イメージ的には、峠の途中。少し南へ下ると榛原駅周辺盆地が見渡せます。確かに坂。
ここから敵陣地へ、遠く国見丘、磐余までパワーが届いていたかと思うと、その炭の火は相当もんのすごい勢いだったはず。
これだと山火事だ。。。でも高倉山から見えるくらいの炭の火なんで。。。
ということで、
恒例の。いきましょう。
こちら。

と、させていただきます。よろしくお願い申しあげます。
ちなみに、この周辺、西峠というところですが、もともとこの辺に墨坂神社があったようです。

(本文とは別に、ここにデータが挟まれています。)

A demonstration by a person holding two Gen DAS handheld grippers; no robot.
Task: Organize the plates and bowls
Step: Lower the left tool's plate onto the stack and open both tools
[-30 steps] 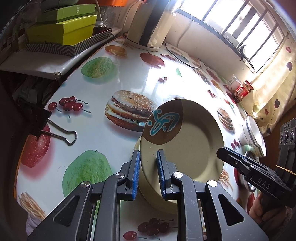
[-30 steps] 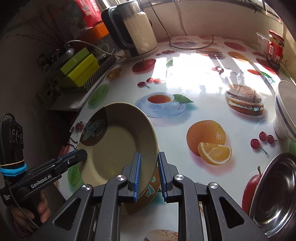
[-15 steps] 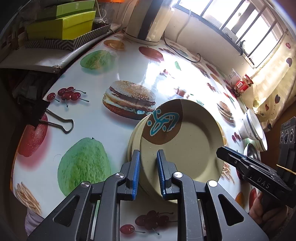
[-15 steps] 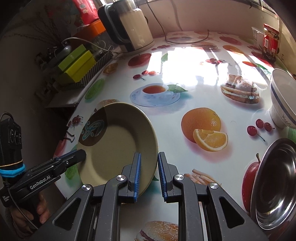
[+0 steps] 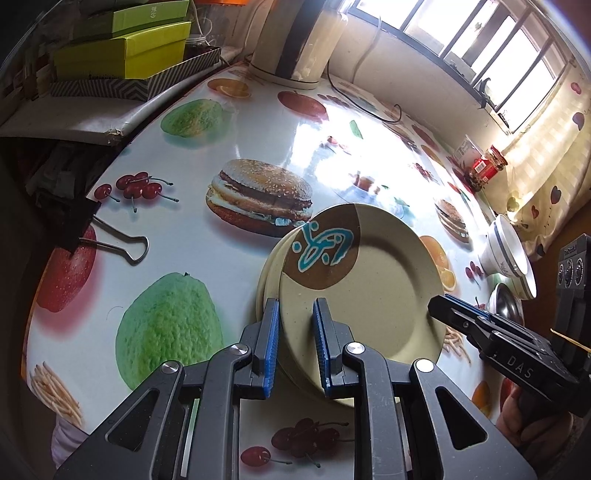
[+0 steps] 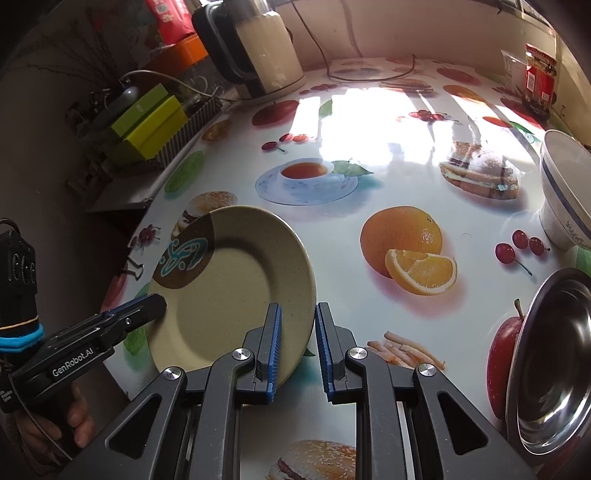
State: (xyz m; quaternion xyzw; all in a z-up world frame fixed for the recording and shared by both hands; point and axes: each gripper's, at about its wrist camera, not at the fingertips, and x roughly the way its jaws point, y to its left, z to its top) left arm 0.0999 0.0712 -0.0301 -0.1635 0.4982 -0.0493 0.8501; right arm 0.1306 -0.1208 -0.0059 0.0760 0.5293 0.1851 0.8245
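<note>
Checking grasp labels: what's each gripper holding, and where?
Both hold the beige plate by its rim: left gripper at the near edge, right gripper at the opposite edge.

A beige plate [image 5: 373, 291] is clamped by its near rim between the blue pads of the left gripper [image 5: 294, 347], tilted above a second plate [image 5: 266, 273] on the printed table [image 5: 192, 243].

- "DAS" stands in pale letters on the side of the right gripper [image 5: 463, 319], seen from the left wrist camera.
- "GenRobot.AI" stands in white letters along the side of the left gripper [image 6: 146, 308], seen from the right wrist camera.
- The green box [image 5: 147, 14] carries small pale characters on its side, too small to read.
- The red jar [image 6: 539, 79] bears a label whose print is unreadable.
</note>
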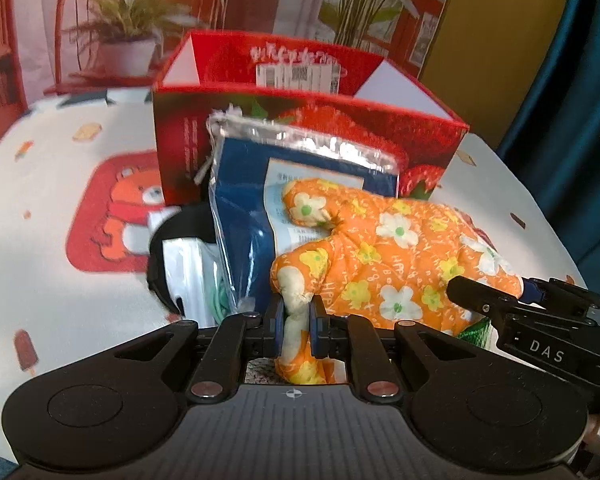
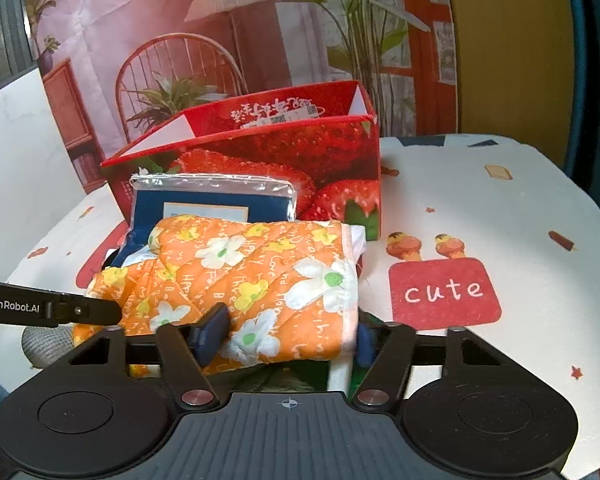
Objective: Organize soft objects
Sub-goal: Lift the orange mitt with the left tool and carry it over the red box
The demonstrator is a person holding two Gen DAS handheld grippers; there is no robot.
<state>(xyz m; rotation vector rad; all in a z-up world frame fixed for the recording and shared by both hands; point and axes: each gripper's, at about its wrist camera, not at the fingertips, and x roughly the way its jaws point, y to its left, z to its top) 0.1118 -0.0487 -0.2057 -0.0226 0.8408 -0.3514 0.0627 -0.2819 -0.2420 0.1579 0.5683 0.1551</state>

それが移転して現在の墨坂神社の地に落ち着いたとか。。。
こうした墨坂の神話背景を踏まえると、明らかに墨坂神社が打ち出すべきは「水」ではなく「火」なんですけどね。。。
ツッコミどころの多い神社でもあります。
まとめ
墨坂伝承地
日本神話が伝える墨坂の意味。それは、敵パワーの源泉、という事。
真っ赤に熾る炭で士気を高める。敵の炭火に水を注いで消せば敵は負ける。というところから、その重要性や位置づけが見えてきます。
そうすると、見えてくる事大きく2つ。
1つ目。敵の重要拠点が墨坂であったこと。この墨坂からパワーをゲットしていた事。
2つ目。宇陀朝原での儀式は、敵パワーを分断するために行われたこと。しかも、墨坂の火に対して、水の儀式で分断した事。
このあたりの設定も、よく練られていると思います。
そんな超重要パワースポットの墨坂の地。伝承碑が建っています。また、坂を下っていくと墨坂神社もあります。是非現地をチェックしてみてくださいね。
墨坂伝承地碑
榛原駅から徒歩10分。北口を出て右へ。榛原小学校へ向かって坂道を上がっていきます。